Дверь открылась. Как раз вовремя! Я почти подобрала гимн Ивернеса.
— Вам понравилась моя сладкоголосая Сирена? — меня подняли, словно куклу вместе с гармошкой во рту.
В клетках слышались радостные крики. Меня несли на плече по деревянной лестнице.
— Они очень любят музыку. Ты всегда можешь приходить сюда и играть свои песенки, — хрипло произнес капитан.
Мы поднялись на палубу.
— Освободите заключенных! — прохрипел капитан волосатому помощнику. — С них достаточно!
— Я хочу, чтобы пираты одумались и начали новую жизнь! — твердо произнесла я, вырываясь. — И вообще! Я требую к себе уважения! Не нужно таскать меня, словно я какая-то потаскуха! Не прикасайтесь ко мне! Вы знаете, что к принцессе нельзя прикасаться без разрешения?
Из трюма выбежали трое. Один из них стучал деревянной ногой. Завидев меня, размахивающую губной гармошкой, знакомые пираты бросились в сторону борта.
— Человек за бортом! — заорал на весь корабль какой-то оборванец. — Человек за бортом!
— Там акулы!

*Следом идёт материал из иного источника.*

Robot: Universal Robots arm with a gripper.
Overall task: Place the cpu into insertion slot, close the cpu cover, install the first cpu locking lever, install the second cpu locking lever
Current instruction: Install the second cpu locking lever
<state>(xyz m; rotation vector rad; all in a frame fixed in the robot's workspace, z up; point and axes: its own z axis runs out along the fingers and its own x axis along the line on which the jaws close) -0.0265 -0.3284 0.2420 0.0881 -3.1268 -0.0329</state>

Куда их морской дьявол понес! — пытался перекрикнуть его еще один пират, взбираясь на бочку.
— Они хотят доплыть до берега! Не мешайте им! — встряла я. — Они хотят начать новую жизнь!

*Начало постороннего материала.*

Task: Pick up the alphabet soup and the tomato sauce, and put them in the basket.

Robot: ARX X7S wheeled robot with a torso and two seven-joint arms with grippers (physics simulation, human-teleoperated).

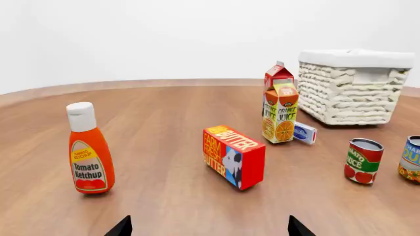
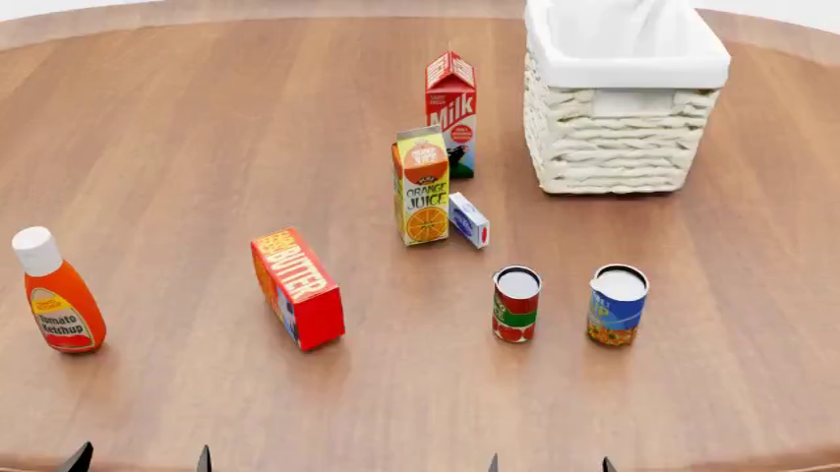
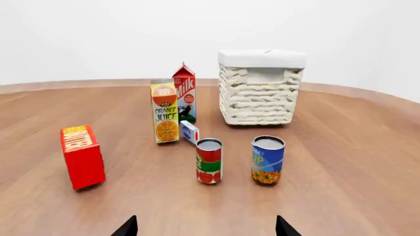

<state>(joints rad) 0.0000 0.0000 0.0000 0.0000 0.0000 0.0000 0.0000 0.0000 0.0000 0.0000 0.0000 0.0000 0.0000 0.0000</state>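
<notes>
Left fingers and right fingers spread at table's near edge.

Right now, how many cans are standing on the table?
2. The tomato sauce stands in front of the basket, and the alphabet soup stands apart to its right. None appears hidden.

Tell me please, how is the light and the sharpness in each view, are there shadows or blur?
Head view: even light, sharp, only faint soft shadows under the tomato sauce and alphabet soup. Left wrist view: sharp, a small soft shadow beneath the ketchup bottle. Right wrist view: no blur or glare, the basket crisp.
</notes>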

— У них хорошо получается! Новая жизнь, в которой нет тебя и губной гармошки, непременно будет светлее и радостей, — заметил хриплым голосом капитан.
Один из пиратов снял простреленную шляпу и поднял на нас слезящиеся глаза.

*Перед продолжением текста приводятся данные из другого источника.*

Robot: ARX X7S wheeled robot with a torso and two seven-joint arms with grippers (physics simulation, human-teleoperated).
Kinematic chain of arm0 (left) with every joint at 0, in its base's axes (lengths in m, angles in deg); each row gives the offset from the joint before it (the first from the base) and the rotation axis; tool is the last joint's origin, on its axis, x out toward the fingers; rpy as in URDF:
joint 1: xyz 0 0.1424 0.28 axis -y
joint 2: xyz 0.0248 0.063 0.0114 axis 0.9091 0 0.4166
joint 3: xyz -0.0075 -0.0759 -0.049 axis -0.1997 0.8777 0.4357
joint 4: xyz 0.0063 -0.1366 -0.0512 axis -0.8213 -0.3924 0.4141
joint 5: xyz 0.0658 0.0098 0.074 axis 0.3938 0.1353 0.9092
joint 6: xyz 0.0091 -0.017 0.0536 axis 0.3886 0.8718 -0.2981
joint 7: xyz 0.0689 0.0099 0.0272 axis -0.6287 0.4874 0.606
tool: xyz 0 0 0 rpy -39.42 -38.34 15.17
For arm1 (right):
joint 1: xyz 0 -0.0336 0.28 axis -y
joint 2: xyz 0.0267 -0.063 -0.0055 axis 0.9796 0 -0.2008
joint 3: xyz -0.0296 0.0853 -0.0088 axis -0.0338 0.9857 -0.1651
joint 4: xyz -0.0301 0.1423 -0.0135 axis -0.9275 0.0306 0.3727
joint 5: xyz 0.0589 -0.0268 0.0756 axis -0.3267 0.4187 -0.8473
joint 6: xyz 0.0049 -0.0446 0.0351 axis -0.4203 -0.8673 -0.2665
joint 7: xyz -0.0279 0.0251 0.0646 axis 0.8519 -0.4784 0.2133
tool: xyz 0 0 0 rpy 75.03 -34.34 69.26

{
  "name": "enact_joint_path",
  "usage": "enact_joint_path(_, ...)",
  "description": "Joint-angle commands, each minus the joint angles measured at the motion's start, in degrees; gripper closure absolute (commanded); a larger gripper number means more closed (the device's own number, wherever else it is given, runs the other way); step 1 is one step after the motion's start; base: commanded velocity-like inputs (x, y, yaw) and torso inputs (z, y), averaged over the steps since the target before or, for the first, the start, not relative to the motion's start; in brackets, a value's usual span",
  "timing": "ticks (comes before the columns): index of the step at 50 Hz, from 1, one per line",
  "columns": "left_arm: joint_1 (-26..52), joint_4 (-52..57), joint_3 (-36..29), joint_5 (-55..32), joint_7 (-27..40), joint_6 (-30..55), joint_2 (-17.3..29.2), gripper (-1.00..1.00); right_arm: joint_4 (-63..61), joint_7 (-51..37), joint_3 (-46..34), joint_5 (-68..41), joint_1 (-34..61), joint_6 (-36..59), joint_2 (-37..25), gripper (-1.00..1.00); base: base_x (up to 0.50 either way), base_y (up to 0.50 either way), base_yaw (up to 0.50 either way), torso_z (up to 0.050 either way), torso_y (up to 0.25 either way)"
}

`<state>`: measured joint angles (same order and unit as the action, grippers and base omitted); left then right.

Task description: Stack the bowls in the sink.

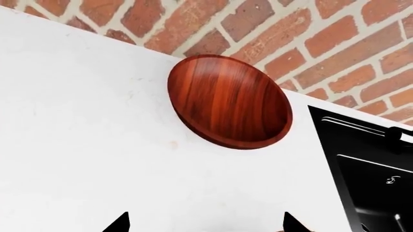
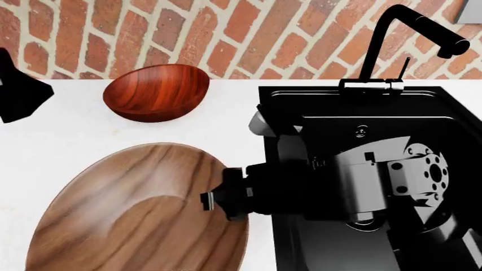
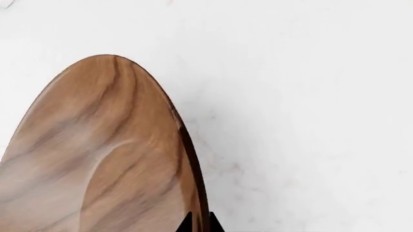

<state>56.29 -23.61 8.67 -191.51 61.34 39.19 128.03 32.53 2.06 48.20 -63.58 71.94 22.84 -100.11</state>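
The large light walnut-brown bowl [image 2: 143,214] is at the front left of the white counter, its rim pinched by my right gripper [image 2: 213,199]. In the right wrist view the two fingertips sit on either side of the bowl's rim [image 3: 193,159], shut on it [image 3: 199,223]. The smaller glossy reddish-brown bowl [image 2: 157,91] rests on the counter by the brick wall, and also shows in the left wrist view [image 1: 229,100]. My left gripper [image 1: 205,223] is open and empty over bare counter, short of that bowl. The black sink [image 2: 301,107] lies to the right.
A tall black angular faucet [image 2: 391,34] stands behind the sink. My right arm's metal wrist [image 2: 384,180] reaches across the basin. A red brick wall [image 2: 226,34] backs the counter. A black part of my left arm [image 2: 19,90] shows at the far left.
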Motion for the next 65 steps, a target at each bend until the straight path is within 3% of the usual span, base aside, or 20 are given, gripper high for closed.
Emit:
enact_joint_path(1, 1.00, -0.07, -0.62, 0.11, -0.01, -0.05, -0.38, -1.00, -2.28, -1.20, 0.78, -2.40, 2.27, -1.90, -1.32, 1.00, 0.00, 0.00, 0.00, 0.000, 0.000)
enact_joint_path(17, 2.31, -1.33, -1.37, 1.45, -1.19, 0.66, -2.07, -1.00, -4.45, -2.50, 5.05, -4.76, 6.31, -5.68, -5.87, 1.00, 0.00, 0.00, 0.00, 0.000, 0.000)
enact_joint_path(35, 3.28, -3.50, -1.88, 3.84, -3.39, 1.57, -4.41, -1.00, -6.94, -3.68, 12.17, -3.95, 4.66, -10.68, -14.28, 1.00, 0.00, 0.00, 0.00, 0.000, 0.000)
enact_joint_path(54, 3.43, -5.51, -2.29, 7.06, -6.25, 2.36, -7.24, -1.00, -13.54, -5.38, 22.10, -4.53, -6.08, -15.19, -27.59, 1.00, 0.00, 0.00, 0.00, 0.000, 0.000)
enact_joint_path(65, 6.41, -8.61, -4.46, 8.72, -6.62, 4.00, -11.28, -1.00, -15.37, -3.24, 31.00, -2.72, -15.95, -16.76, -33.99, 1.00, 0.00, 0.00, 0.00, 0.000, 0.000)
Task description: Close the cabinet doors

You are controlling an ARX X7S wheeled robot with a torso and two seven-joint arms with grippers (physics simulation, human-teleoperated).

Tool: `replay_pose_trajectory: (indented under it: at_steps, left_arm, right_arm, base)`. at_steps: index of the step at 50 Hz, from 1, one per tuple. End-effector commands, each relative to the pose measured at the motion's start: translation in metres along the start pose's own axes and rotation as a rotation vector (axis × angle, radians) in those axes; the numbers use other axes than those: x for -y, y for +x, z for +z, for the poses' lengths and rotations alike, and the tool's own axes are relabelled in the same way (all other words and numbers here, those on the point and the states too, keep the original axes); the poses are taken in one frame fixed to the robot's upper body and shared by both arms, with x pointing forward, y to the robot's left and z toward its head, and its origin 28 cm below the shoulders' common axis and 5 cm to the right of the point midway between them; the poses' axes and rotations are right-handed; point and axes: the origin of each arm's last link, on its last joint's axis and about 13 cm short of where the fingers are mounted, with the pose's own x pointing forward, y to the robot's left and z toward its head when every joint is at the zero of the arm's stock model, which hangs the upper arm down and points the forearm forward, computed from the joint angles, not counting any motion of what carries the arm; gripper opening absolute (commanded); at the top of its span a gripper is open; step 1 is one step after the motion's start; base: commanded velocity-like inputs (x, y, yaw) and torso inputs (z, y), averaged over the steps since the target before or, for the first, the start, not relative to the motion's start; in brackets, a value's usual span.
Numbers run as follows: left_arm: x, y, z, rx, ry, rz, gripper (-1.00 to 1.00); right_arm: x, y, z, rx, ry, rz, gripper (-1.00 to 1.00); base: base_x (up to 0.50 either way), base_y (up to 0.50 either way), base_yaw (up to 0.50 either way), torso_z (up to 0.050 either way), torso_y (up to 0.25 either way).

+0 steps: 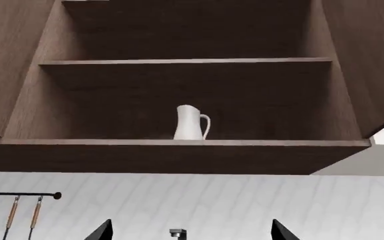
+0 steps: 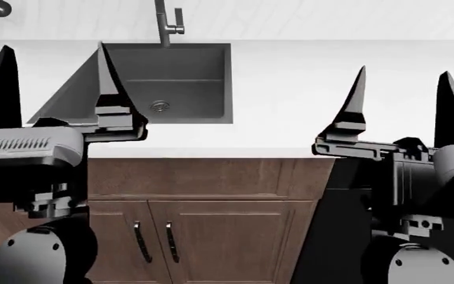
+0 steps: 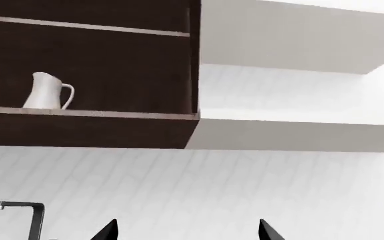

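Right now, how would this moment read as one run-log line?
wall cabinet: both doors open | white jug on bottom shelf | left gripper: jaws open, empty | right gripper: jaws open, empty | doors untouched

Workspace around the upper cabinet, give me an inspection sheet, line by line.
Surface: white counter bare where it shows, with a grey sink set in it.
Job's things: upper cabinet with both doors swung open.
Clutter: white pitcher upright on the lowest shelf; utensils hanging on a wall rail.
Grippers: left gripper and right gripper both open, empty, raised over the counter.
Cables: nothing seen.
Surroundings: white tiled wall, faucet, closed lower cabinet doors.
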Motion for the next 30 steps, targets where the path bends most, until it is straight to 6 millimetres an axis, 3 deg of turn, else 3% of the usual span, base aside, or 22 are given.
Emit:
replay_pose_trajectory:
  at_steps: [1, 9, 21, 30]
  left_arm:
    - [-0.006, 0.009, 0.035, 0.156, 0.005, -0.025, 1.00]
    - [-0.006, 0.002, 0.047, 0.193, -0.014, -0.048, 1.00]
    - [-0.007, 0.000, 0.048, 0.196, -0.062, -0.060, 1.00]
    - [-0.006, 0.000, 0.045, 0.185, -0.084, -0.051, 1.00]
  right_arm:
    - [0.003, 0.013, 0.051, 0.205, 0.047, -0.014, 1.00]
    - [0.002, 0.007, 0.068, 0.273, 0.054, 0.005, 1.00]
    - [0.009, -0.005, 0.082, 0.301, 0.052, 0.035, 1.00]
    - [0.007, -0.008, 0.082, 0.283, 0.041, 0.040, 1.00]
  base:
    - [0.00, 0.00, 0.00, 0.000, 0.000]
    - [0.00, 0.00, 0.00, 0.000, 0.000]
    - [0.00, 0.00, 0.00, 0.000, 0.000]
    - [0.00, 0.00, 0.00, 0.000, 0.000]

Я посмотрела на пиратов, которые собрались возле борта. «Бедняга Джо Ядро!», — покачал головой облезлый пират. «Бедняга Билл Три Пинты и Джо Морской Дьявол!», — повторил он, натягивая шляпу обратно.
— Пусть ими акула продр-р-рищется! — гаркнул призрачный попугай с мачты.
— Я нашел тебе платье! Третьего размера, — послышался голос пирата на ухо.
Он снял с бочки наряд, от которого мне стало плохо. На красном платье красовался такой вырез, что у меня глаза на лоб полезли от такого бесстыдства. Юбка была разорвана почти до самого корсета.
— Третий размер! — мне бросили платье.
Я посмотрела на корабль, которых отплывал от нас. «Сладкая Сирена» — прочитала я на корме. На палубе стояли страшные женщины. И все они были в таких же развратных платьях!
— Прощайте, мальчики! Захотите море любви и обожания — приплывайте! — махали девицы руками. И посылали воздушные поцелуи!
— Пр-р-рости Тутка, — скрипел попугай. Меня уже несли в трюм. — Пр-р-рости, заср-р-ранца, Тутка! Одноглазый Билл бр-р-росил тебя!
Меня снова взвалили себе на плечо и потащили в сторону знакомой кладовки.
— Я такое не надену! Слышите! — кричала я, барабаня кулаками по чужой спине. За это меня ущипнули за попу. И я покраснела.
Дверь в мой "будуар" закрылась. Я осталась наедине с пиратом и этим бесстыдством!
— Это что? — ужаснулась я, брезгуя даже взять эту тряпку двумя пальцами — Разве это платье?
В трюмо отражалась я и это ужасное платье в руках пирата.
— Нет, я такое не надену! Это неподобающий для принцессы наряд! — гневно ответила я. И подняла глаза. На меня был направлен пистолет «Извините».
— Другого не было, моя принцесса, — пистолет опустился.
— Но это же развратное платье! — возмутилась я, видя, как поднимается второй пистолет «Пожалуйста».
— Надень его, принцесса, — послышался хриплый голос. Пират тряхнул роскошными черными волосами и спрятал второй пистолет.
— Вы пожалеете об этом, — процедила я, дрожащей рукой натягивая платье. Платье было мне мало. Грудь почти вывалилась из корсета. Я старалась не шевелить ногами, чтобы они не мелькали в этих бесстыдных разрезах.